TASK REQUIREMENTS: Begin at the line that has "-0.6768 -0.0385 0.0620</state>", stop after the line that has "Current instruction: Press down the", and print exactly those lines from the records below, without any pictures.

RECORDS SUPPLIED:

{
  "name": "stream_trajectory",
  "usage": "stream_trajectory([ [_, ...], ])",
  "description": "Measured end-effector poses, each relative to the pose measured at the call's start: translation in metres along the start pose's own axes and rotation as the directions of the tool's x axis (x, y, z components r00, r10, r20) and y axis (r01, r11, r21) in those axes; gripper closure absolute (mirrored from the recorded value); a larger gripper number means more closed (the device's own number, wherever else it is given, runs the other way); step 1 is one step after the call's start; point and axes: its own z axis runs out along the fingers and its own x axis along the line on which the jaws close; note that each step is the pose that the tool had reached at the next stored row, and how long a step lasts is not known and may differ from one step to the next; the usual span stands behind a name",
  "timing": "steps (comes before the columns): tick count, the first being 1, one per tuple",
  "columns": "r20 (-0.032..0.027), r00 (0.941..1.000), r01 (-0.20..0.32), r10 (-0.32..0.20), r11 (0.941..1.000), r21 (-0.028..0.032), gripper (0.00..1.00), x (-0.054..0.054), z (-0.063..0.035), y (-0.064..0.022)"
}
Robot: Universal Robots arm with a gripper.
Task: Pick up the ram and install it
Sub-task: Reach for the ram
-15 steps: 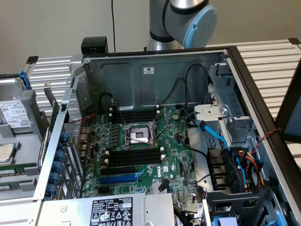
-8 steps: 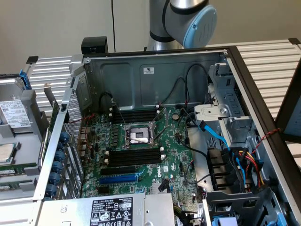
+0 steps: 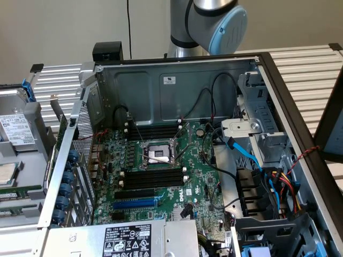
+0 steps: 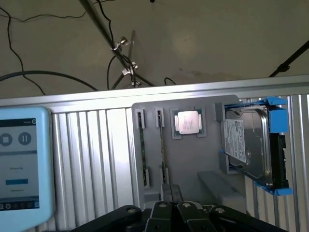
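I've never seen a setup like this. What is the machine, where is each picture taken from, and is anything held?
It is one robot arm with a gripper. The exterior view looks into an open computer case with its motherboard and bare memory slots. The wrist view rides on the arm, looking past the shut gripper at a grey tray: two ram sticks standing on edge, a processor chip and a hard drive in a blue frame. The gripper holds nothing that I can see.
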Motion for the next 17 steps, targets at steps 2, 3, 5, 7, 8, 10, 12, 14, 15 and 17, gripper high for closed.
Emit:
stream_trajectory([
  [2, 0.0, 1.0, 0.0, 0.0, 1.0, -0.0001, 0.89, 0.0, 0.0, 0.0],
  [3, 0.0, 1.0, 0.0, 0.0, 1.0, -0.0001, 0.89, 0.0, 0.0, 0.0],
  [5, 0.0, 1.0, 0.0, 0.0, 1.0, -0.0001, 0.82, 0.0, 0.0, 0.0],
  [7, 0.0, 1.0, 0.0, 0.0, 1.0, -0.0001, 0.82, 0.0, 0.0, 0.0],
  [8, 0.0, 1.0, 0.002, -0.002, 1.0, -0.0002, 0.82, 0.0, 0.0, 0.0],
  [10, 0.0, 1.0, 0.009, -0.009, 1.0, -0.0002, 0.82, 0.0, 0.0003, 0.0],
  [12, -0.0001, 0.9999, 0.014, -0.014, 0.9999, -0.0004, 0.8, 0.0, 0.0006, 0.0],
  [14, 0.0, 0.9998, 0.019, -0.019, 0.9998, -0.0003, 0.74, 0.0, 0.0012, 0.0],
  [15, 0.0001, 0.9998, 0.021, -0.021, 0.9998, -0.0002, 0.74, 0.0, 0.0015, 0.0],
  [17, 0.0001, 0.9997, 0.024, -0.024, 0.9997, -0.0003, 0.74, 0.0, 0.0018, 0.0],
])
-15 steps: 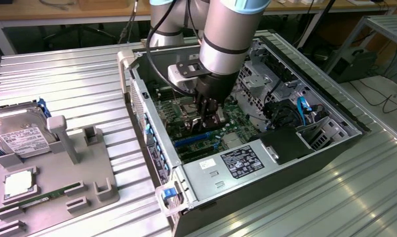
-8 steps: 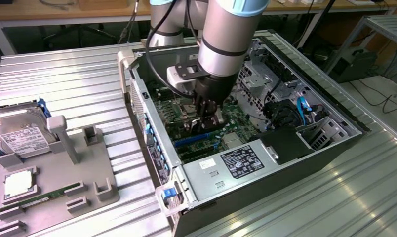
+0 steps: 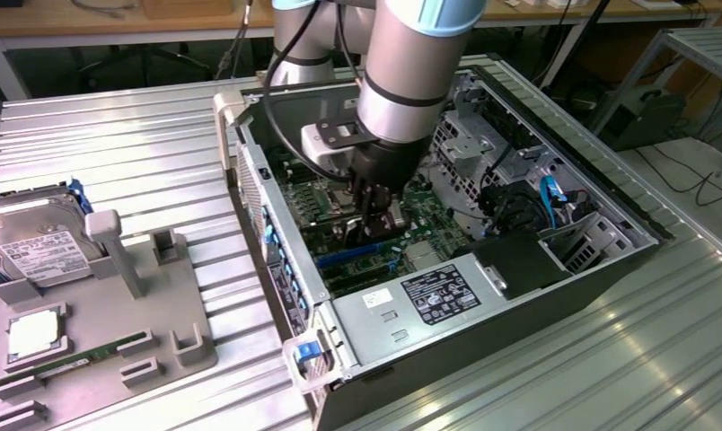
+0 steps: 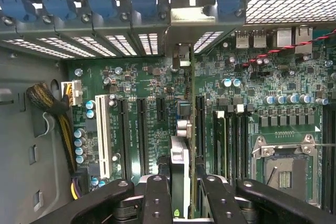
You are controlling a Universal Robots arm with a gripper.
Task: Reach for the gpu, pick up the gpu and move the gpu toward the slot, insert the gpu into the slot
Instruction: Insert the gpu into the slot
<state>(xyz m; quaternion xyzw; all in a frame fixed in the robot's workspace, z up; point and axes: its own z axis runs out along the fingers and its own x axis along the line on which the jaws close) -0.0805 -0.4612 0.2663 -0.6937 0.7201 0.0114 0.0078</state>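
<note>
Now, the hold: the gripper is clamped on the gpu, with a finger pressed to each face of the card.
Risk in the hold: a pinch on thin flat faces could let the card tilt or slide if it meets resistance.
Where the gpu is: edge-down inside the case, low over the motherboard, roughly in line with the slot. Seated or not, I can't tell.
Risk at the slot: if the card's edge is slightly off, pressing down would jam it or strain the board.
Risk at the far end: the card's end is close to the case's rear wall and could catch there.
Arm: the wrist points straight down into the case and the forearm rises steeply above it.
</note>
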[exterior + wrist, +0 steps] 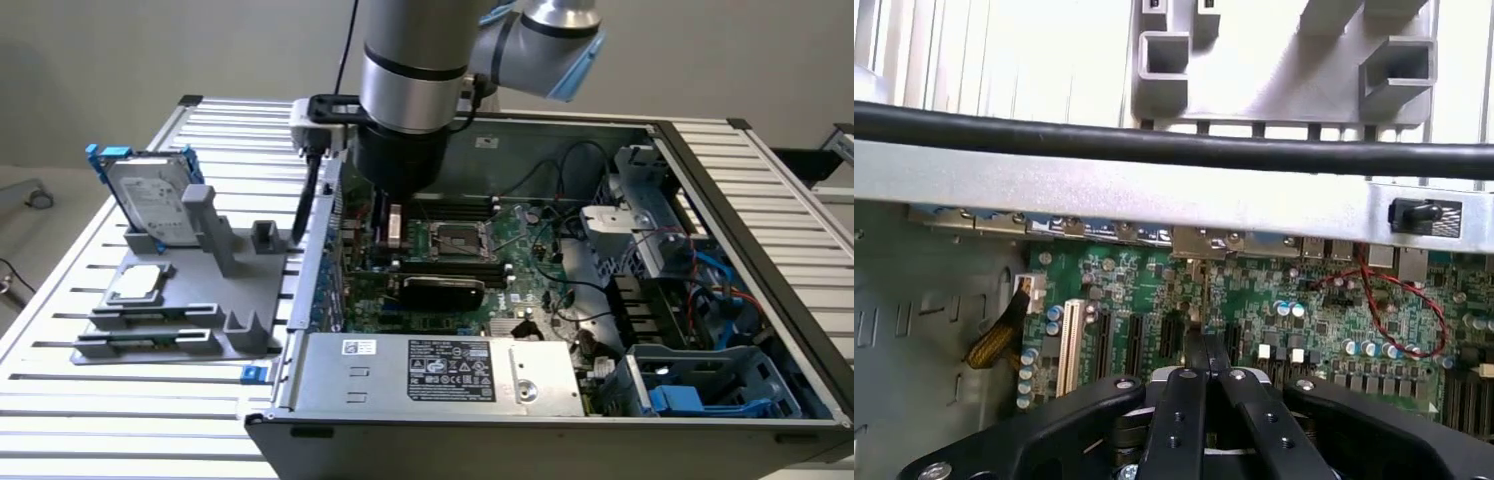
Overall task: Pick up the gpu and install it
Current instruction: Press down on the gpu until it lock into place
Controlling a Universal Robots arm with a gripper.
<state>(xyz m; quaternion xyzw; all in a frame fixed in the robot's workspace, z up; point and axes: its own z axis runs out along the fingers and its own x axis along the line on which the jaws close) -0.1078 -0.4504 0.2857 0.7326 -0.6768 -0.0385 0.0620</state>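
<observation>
1. Exterior view: the arm (407,70) reaches straight down into the open computer case (747,200), over the end of the motherboard (527,285) nearest the case wall that faces the grey holder (220,290) on the table (80,400).
2. The gpu (441,290) shows as a black cover with rounded corners on the motherboard, close to the board's edge by the power supply (441,372). It is just beside the arm's lower end and not in the gripper. I cannot tell whether it is pushed fully into its slot.
3. In the wrist view the gripper (1204,345) has its 2 fingers pressed together with nothing between them. The tips hover just above the row of card slots (1134,340), and I cannot tell whether they touch anything.
4. My judgement: the pick-up is done and I am in the install step, with the card already off the holder and inside the case.
5. The hard drive (147,195) and the small silver chip (140,283) sit on the holder, well apart from the work.
6. Any further move here calls for care. The fingers are low among upright parts and a red wire (1399,305), so travel should be slow and vertical.
</observation>
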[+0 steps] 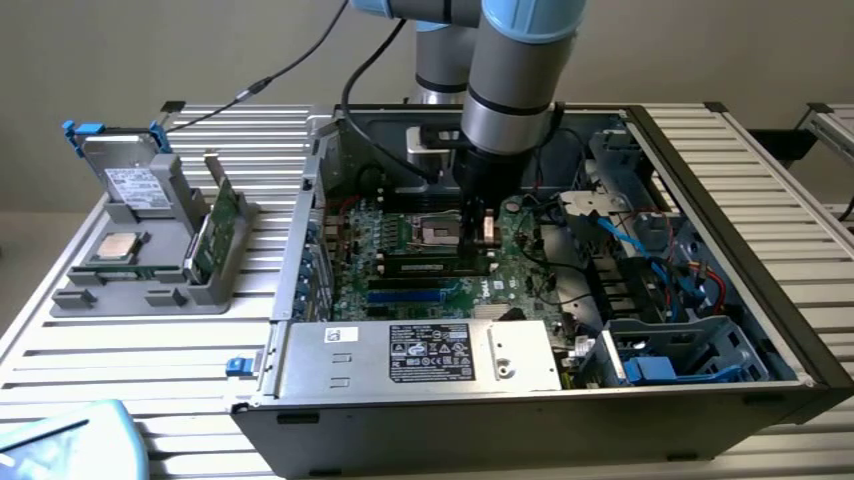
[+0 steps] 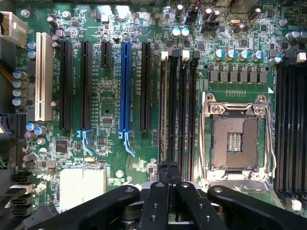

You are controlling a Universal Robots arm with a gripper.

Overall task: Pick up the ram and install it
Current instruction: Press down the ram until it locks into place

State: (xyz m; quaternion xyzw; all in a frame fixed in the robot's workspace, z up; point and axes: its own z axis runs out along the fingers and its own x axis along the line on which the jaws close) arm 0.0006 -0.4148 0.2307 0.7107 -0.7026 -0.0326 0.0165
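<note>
Gripper: black two-fingered gripper (image 2: pixel 169 175) is hanging over the green motherboard (image 2: pixel 110 72), fingers pressed together, holding nothing.
Slots: black memory slots (image 2: pixel 178 105) are running lengthwise away from the fingertips, beside the silver square processor socket (image 2: pixel 236 139).
Ram: long thin green circuit-board stick (image 1: pixel 218 232) is standing on edge in the grey holder tray (image 1: pixel 134 290), outside the black computer case (image 1: pixel 747 300) on the exterior view's left, long axis pointing front to back.

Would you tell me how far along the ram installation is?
The ram already stands in a slot beside the empty socket. The shut hand is at one end of it. Left: full seating, which I cannot confirm from here.
</note>
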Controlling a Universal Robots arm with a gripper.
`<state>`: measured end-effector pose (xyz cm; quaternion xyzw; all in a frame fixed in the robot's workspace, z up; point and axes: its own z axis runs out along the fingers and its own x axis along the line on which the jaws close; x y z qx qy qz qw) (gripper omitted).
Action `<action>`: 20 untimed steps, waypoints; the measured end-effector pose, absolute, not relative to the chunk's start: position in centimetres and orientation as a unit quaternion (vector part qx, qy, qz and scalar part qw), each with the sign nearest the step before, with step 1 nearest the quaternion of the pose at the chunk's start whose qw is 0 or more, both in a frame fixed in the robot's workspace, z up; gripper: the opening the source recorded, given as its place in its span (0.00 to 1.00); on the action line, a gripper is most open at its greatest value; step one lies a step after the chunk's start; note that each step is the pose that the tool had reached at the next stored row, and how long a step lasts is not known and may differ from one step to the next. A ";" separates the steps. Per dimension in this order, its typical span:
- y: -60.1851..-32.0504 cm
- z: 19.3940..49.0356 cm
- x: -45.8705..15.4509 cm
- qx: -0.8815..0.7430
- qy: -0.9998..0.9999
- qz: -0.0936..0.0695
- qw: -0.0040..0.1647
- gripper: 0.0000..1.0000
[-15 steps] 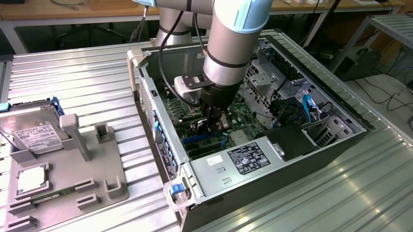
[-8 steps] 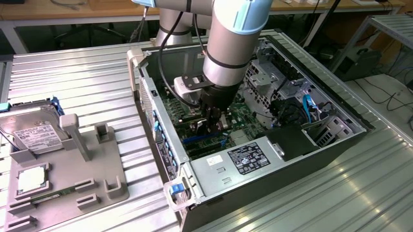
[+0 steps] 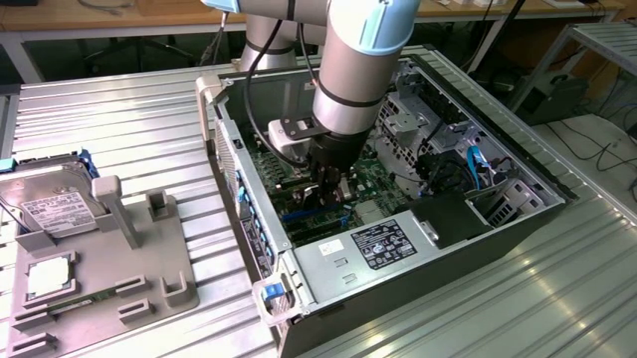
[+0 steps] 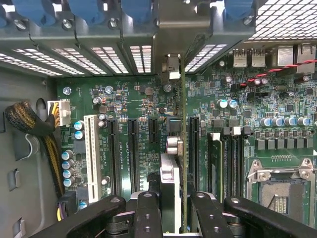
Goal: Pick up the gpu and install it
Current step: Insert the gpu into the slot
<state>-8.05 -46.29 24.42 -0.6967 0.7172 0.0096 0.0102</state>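
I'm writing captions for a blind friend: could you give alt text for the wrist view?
The black fingers hold the gpu edge-on, upright above a green motherboard inside a computer case, among its dark slots. A white slot and a cable bundle lie to one side.

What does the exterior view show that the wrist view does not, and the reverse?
Exterior view alone: the grey fixture tray holding the hard drive, and the computer case from outside. Wrist view alone: the white slot and the empty processor socket. Both: the tool gripping the gpu edge-on over the green motherboard.
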 end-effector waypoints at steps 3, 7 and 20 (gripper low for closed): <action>-46.3 24.4 -8.1 -0.697 0.717 0.010 0.010 0.28; -46.3 24.4 -8.1 -0.697 0.717 0.010 0.010 0.28; -46.1 24.4 -8.1 -0.698 0.716 0.010 0.010 0.28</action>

COMPLETED TASK:
<state>(xyz m; quaternion xyzw; all in a frame fixed in the robot's workspace, z up; point and axes: its own z axis runs out along the fingers and its own x axis along the line on which the jaws close) -0.1078 -0.4504 0.2857 0.7326 -0.6768 -0.0385 0.0620</state>
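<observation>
1. Exterior view: the arm (407,70) reaches straight down into the open computer case (747,200), over the end of the motherboard (527,285) nearest the case wall that faces the grey holder (220,290) on the table (80,400).
2. The gpu (441,290) shows as a black cover with rounded corners on the motherboard, close to the board's edge by the power supply (441,372). It is just beside the arm's lower end and not in the gripper. I cannot tell whether it is pushed fully into its slot.
3. In the wrist view the gripper (1204,345) has its 2 fingers pressed together with nothing between them. The tips hover just above the row of card slots (1134,340), and I cannot tell whether they touch anything.
4. My judgement: the pick-up is done and I am in the install step, with the card already off the holder and inside the case.
5. The hard drive (147,195) and the small silver chip (140,283) sit on the holder, well apart from the work.
6. Any further move here calls for care. The fingers are low among upright parts and a red wire (1399,305), so travel should be slow and vertical.
</observation>
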[+0 steps] 
[+0 steps] 

You are controlling a Universal Robots arm with a gripper.

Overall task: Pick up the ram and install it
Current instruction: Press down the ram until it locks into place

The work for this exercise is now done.